On Sunday, 26 December 2021 at 06:10:03 UTC, Era Scarecrow wrote:
This is curious. I was up for trying to parallelize my code,
specifically having a block of code calculate some polynomials
(*Related to Reed Solomon stuff*). So I cracked open
std.parallel and looked over how I would manage this all.
To my surprise I found ParallelForEach, which gives the
example of:
```d
foreach(value; taskPool.parallel(range) ){code}
```
Since my code doesn't require any memory management, shared
resources or race conditions (*other than stdout*), I plugged
in an iota and gave it a go. To my amazement no compiling
issues, and all my cores are in heavy use and it's outputting
results!
Now said results are out of order (*and early results are
garbage from stdout*), but I'd included a bitwidth comment so
sorting should be easy.
```d
0x3, /*7*/
0x11, /*9*/
0x9, /*10*/
0x1D, /*8*/
0x5, /*11*/
0x3, /*15*/
0x53, /*12*/
0x1B, /*13*/
0x2B, /*14*/
```
etc etc.
Previously years ago I remember having to make a struct and
then having to pass a function and a bunch of stuff from within
the struct, often breaking and being hard to get to even work
so I didn't hardly touch this stuff. This is making outputting
data MUCH faster and so easily; Well at least on a beefy
computer and not just some chromebook I'm programming on so it
can all be on the go.
So I suppose, is there anything I need to know? About shared
resources or how to wait until all threads are done?

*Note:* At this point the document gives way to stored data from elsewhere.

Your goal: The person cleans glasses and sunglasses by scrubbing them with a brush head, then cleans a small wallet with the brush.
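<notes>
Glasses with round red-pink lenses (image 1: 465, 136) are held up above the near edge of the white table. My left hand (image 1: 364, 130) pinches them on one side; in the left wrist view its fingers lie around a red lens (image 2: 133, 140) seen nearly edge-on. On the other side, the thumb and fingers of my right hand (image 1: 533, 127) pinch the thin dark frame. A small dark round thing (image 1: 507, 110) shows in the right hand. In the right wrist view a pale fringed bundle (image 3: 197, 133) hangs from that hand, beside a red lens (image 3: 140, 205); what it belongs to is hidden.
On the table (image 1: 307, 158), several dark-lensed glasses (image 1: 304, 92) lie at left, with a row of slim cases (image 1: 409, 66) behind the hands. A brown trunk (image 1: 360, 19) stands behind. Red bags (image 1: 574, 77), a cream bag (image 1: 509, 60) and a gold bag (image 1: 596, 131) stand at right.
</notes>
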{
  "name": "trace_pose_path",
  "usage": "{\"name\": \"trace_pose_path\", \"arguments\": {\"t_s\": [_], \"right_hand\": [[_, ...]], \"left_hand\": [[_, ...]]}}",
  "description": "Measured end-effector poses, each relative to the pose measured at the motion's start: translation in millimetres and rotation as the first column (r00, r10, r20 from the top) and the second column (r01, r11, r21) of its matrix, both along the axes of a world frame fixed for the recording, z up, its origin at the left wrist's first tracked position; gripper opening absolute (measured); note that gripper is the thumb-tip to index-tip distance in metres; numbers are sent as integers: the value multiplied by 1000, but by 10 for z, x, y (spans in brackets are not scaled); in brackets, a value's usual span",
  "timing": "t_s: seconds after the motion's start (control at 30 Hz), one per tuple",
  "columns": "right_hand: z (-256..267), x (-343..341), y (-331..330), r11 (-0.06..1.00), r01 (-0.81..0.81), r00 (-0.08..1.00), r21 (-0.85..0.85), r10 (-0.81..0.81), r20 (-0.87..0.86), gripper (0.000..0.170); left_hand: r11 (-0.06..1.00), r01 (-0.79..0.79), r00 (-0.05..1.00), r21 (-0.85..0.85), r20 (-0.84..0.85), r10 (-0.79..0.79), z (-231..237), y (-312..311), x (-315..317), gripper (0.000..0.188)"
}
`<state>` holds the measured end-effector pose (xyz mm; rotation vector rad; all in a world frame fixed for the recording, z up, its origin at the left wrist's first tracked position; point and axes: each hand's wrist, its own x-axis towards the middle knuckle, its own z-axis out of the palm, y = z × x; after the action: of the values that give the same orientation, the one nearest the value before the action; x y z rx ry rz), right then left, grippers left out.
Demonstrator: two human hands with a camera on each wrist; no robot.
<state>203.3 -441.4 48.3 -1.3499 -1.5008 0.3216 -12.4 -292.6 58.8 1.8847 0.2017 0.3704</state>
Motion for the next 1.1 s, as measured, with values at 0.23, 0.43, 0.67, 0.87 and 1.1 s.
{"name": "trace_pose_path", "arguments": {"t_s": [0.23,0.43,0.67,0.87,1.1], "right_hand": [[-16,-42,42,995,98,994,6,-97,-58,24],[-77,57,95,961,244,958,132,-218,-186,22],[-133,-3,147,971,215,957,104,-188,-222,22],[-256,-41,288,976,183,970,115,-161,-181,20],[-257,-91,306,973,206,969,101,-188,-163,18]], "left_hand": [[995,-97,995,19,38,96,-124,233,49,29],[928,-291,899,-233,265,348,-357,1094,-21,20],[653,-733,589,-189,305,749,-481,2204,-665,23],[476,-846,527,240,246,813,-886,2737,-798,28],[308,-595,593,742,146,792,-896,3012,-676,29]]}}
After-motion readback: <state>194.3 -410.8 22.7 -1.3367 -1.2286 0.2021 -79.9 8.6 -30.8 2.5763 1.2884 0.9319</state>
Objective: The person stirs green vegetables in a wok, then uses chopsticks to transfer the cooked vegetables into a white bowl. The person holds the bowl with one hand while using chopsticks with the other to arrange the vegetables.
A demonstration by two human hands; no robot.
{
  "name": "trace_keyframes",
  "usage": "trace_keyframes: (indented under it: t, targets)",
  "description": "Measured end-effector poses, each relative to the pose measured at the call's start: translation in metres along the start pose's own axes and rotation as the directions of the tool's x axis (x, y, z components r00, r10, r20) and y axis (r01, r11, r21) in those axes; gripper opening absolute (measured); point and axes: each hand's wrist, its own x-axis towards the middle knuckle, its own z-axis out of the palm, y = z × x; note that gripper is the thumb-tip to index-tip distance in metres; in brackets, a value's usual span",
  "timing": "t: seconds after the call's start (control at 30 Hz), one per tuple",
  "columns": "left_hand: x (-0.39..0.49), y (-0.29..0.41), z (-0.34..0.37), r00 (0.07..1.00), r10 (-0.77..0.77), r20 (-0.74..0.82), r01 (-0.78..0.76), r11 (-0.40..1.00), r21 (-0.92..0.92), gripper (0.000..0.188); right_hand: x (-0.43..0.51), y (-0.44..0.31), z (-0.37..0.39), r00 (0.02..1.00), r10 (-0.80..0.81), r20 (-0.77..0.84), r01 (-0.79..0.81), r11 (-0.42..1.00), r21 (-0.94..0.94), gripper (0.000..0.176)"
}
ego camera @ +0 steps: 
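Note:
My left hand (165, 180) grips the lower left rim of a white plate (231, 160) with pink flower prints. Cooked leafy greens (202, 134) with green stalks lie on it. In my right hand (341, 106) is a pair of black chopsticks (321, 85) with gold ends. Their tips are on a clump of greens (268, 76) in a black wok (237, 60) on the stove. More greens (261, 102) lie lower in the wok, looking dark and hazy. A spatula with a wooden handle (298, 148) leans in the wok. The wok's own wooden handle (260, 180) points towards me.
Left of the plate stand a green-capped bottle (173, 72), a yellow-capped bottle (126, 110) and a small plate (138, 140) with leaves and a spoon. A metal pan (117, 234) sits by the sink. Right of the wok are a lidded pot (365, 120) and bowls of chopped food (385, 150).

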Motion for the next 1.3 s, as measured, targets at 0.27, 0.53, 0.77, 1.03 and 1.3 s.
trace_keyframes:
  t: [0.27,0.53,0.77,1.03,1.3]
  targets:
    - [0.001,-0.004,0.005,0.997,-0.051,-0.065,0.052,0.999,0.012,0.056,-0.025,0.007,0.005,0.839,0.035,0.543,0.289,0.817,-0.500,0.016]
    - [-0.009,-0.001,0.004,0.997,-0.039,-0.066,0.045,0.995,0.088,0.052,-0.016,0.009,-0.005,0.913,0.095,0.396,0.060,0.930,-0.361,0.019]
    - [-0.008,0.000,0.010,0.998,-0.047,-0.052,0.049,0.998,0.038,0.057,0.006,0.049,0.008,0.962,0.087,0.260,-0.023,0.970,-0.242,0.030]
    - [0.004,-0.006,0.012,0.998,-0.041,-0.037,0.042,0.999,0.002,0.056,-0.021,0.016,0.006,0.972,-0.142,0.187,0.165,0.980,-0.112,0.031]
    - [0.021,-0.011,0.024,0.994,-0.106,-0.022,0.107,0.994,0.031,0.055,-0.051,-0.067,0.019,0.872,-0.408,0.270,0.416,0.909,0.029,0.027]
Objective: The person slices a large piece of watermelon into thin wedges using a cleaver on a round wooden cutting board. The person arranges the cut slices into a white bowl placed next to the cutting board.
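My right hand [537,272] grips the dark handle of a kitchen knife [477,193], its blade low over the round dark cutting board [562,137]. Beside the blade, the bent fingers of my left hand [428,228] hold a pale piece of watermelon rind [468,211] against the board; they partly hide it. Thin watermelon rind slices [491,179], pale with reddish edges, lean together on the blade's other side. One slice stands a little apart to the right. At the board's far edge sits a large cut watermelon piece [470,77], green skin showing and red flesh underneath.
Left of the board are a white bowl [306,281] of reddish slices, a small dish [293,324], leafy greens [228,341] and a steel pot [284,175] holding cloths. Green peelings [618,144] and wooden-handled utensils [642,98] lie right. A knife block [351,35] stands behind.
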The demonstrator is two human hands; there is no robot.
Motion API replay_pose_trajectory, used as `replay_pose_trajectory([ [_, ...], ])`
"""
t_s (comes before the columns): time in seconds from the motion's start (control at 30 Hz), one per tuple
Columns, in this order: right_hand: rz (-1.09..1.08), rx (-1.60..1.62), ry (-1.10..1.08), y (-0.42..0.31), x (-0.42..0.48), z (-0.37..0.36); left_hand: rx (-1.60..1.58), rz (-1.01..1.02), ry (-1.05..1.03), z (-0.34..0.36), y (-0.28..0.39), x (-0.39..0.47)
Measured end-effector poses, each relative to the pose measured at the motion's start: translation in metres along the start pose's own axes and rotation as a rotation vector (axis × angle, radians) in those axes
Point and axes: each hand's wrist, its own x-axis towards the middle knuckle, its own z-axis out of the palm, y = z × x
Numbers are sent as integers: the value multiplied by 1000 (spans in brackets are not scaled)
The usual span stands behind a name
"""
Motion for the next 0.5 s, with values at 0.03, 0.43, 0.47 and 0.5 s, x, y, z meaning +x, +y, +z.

Parallel programming is one of the deepest rabbit holes you can
actually get to use in practice. Your question at the moment
doesn't really have much context to it so it's difficult to
suggest where you should go directly.
I would start by removing the use of stdout in your loop kernel -
I'm not familiar with what you are calculating, but if you can
basically have the (parallel) loop operate from (say) one array
directly into another then you can get extremely good parallel
scaling with almost no effort.
Not using in the actual loop should make the code faster even
without threads because having a function call in the hot code
will mean compilers optimizer will give up on certain
transformations - i.e. do all the work as compactly as possible
then output the data in one step at the end.